Module title: Computer Systems

SCQF level: 07:
SCQF credit value: 20.00
ECTS credit value: 10

Module code: CSN07105
Module leader: Sean McKeown
School School of Computing
Subject area group: Cyber Security and Networking

There are no pre-requisites for this module to be added

2019/0, Trimester 1, FACE-TO-FACE,
Occurrence: 001
Primary mode of delivery: FACE-TO-FACE
Location of delivery: MERCHISTON
Member of staff responsible for delivering module: Sean McKeown
Module Organiser:

Learning, Teaching and Assessment (LTA) Approach:
Two hours per week are given to a lecture programme that aims to introduce and develop the core principles of computer systems (LO1), computer networks (LO2), Operating Systems (LO3) and basic security (LO3). A further two hours is used to develop hands-on practical, information-gathering and writing skills. This is achieved using supervised tutorial exercises. In general, lectures are used to introduce underlying principles and the practical and tutorial work is used to broaden and develop a deeper understanding of the subject area (LO1,2,3).
The teaching material is supported using a combination of tutorials, quizzes and other computer-based resources. Student progress is monitored through tutorials, practical exercises and optional quizzes. In doing so the students will provide evidence that they are understanding the core concepts.
Moodle is used as the central repository for all courseware and is used to encourage discussion forums on current module issues as well as related topics and wider resources.
Students are also expected to undertake private study to work through the learning material and consult the additional resources/quizzes available via the Moodle. This private study is very important for the coursework, though the fundamental concepts will be developed in practical sessions prior to releasing the coursework specification.

Formative Assessment:
Formative assessment largely takes place during the timetabled tutorial sessions where students are expected to present evidence of both their written and practical work.
Feedback is provided to students on a one-to-one basis through discussion with the class tutor, allowing individual strengths and weaknesses to be highlighted in a timely fashion. Students may also attempt optional Moodle quizzes with automated feedback to ensure they are correctly understanding the material

Summative Assessment:
Summative assessment is implemented through a combination of coursework and a class test. The material for the coursework (covering LO1) will be completely delivered by the half-way mark of the module, with the assignment being made available several weeks before the due date (see below).
The class test will take place during the regular practical slot in the lab during the week indicated below. The class test is closed-book, with a duration of 90 minutes. The test primarily covers LO2 and LO3, but touches on elements of LO1 which were not assessed in the coursework. All students will receive general feedback on each test question. Questions with lower average scores across the whole class will be covered again in the lecture so that students may learn from their mistakes. Where appropriate, students will also receive personalised feedback for questions where it is clear that a misunderstanding of the material has occurred.
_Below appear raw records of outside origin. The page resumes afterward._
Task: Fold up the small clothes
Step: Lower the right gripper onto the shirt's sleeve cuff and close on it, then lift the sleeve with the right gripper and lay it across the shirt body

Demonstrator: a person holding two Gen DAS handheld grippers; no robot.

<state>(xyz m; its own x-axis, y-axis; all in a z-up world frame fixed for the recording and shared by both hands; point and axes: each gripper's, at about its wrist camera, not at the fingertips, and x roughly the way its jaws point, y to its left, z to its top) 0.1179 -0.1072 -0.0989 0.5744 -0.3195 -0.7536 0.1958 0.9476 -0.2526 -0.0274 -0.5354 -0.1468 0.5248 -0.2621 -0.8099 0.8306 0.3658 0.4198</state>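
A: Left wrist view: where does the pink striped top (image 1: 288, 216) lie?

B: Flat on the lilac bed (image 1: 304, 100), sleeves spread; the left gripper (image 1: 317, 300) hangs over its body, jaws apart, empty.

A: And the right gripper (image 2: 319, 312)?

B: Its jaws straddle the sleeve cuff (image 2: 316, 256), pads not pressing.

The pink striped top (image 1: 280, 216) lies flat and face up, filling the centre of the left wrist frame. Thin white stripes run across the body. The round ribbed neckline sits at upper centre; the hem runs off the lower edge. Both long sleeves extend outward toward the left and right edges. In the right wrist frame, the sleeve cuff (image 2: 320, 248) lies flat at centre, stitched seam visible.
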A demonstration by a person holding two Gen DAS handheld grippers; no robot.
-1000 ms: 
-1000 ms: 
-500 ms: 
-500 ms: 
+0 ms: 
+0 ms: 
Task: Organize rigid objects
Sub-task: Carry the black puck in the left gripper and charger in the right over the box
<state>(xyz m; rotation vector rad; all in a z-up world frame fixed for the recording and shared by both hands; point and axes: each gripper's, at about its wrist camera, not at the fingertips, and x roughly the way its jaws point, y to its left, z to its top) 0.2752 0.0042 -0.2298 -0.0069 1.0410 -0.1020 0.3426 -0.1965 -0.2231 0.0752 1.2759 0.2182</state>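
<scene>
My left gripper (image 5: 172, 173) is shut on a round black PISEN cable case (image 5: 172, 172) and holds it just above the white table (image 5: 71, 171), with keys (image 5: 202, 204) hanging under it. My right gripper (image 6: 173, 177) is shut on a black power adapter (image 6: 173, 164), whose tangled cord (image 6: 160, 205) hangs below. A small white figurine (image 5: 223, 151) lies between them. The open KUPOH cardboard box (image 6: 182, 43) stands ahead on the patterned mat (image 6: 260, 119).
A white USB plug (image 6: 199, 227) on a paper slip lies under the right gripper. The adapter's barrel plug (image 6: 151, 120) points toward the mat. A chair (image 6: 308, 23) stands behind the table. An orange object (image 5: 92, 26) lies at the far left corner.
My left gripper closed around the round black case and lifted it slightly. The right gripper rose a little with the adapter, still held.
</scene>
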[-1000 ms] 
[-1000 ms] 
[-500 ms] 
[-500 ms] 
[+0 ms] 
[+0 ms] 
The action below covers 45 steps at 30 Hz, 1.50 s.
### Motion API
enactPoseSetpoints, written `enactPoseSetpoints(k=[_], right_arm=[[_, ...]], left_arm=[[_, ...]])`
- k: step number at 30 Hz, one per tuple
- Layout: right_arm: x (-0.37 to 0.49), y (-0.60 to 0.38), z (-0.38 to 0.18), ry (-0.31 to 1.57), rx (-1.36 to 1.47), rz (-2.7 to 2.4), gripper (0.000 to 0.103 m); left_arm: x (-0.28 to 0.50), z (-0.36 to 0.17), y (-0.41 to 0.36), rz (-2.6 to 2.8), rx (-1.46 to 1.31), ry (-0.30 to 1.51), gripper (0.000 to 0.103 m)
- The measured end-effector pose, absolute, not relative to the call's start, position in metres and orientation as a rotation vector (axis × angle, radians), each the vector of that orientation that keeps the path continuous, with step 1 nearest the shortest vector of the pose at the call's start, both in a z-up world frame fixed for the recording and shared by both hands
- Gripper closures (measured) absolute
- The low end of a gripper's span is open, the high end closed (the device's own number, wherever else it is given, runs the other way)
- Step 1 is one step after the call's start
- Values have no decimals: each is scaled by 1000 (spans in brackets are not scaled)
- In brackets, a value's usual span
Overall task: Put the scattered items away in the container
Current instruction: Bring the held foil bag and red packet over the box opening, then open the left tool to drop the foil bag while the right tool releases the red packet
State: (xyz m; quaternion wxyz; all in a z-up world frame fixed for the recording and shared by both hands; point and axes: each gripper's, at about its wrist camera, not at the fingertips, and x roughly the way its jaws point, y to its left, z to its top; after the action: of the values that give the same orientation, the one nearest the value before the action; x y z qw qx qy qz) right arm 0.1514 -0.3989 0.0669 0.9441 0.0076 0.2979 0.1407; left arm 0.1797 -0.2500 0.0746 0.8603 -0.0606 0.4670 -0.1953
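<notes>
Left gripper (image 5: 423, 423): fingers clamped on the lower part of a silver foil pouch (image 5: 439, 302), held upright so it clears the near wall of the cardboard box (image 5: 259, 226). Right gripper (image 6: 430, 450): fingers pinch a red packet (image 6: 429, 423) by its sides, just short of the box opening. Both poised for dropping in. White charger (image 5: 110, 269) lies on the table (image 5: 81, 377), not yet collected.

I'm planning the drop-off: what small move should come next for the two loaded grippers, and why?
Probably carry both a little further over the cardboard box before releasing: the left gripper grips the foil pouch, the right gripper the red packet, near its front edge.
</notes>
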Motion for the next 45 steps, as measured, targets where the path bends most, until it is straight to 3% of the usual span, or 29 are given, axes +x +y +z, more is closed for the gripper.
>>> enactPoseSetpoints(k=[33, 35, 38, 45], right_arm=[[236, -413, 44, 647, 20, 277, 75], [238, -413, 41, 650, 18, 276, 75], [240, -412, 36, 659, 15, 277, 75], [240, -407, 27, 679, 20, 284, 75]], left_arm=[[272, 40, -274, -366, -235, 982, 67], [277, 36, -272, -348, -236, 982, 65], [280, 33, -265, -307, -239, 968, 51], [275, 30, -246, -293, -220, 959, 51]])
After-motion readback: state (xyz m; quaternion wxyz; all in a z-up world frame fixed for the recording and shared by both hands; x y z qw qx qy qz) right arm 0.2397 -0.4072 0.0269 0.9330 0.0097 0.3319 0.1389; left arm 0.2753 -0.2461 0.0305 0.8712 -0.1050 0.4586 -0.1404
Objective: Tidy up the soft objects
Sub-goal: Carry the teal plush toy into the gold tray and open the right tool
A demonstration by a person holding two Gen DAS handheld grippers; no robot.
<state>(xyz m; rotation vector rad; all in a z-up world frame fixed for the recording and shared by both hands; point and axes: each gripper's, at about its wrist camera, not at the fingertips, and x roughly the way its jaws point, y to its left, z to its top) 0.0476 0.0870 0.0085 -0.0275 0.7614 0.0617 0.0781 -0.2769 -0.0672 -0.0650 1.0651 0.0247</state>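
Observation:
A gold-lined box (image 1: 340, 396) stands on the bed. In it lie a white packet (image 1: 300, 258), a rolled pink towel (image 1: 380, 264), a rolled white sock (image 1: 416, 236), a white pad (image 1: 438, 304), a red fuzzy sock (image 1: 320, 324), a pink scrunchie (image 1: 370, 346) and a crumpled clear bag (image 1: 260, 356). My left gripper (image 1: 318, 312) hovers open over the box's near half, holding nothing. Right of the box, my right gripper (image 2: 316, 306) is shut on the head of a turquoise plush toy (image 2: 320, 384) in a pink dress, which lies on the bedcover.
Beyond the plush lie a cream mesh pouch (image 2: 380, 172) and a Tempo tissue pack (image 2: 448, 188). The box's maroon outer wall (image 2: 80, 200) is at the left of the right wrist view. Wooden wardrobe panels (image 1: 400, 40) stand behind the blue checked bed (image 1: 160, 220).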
Student Activity (Notional Equivalent Study Hours (NESH))
Mode of activityLearning & Teaching ActivityNESH (Study Hours)
Face To Face Lecture 24
Face To Face Practical classes and workshops 24
Independent Learning Guided independent study 152
Total Study Hours200
Expected Total Study Hours for Module200

Type of Assessment Weighting % LOs covered Week due Length in Hours/Words
Practical Skills Assessment 40 1 10 HOURS= 30, WORDS= 0
Class Test 60 1,2,3 13 HOURS= 1.5, WORDS= 0
Component 1 subtotal: 100
Component 2 subtotal: 0
Module subtotal: 100

Description of module content:

The primary aim of the module is to familiarise students with the basic operating principles of modern computer systems. This includes understanding the basic components of a computer, how data is represented and operated on, and how programs are executed at a low level. As modern computers gain much of their utility from networked resources, it is important to also provide students with a basic understanding of how computers communicate with each other. Finally, the module covers basic Operating Systems concepts which allow computing resources to be utilised effectively, with some discussion on the role of security in modern computing.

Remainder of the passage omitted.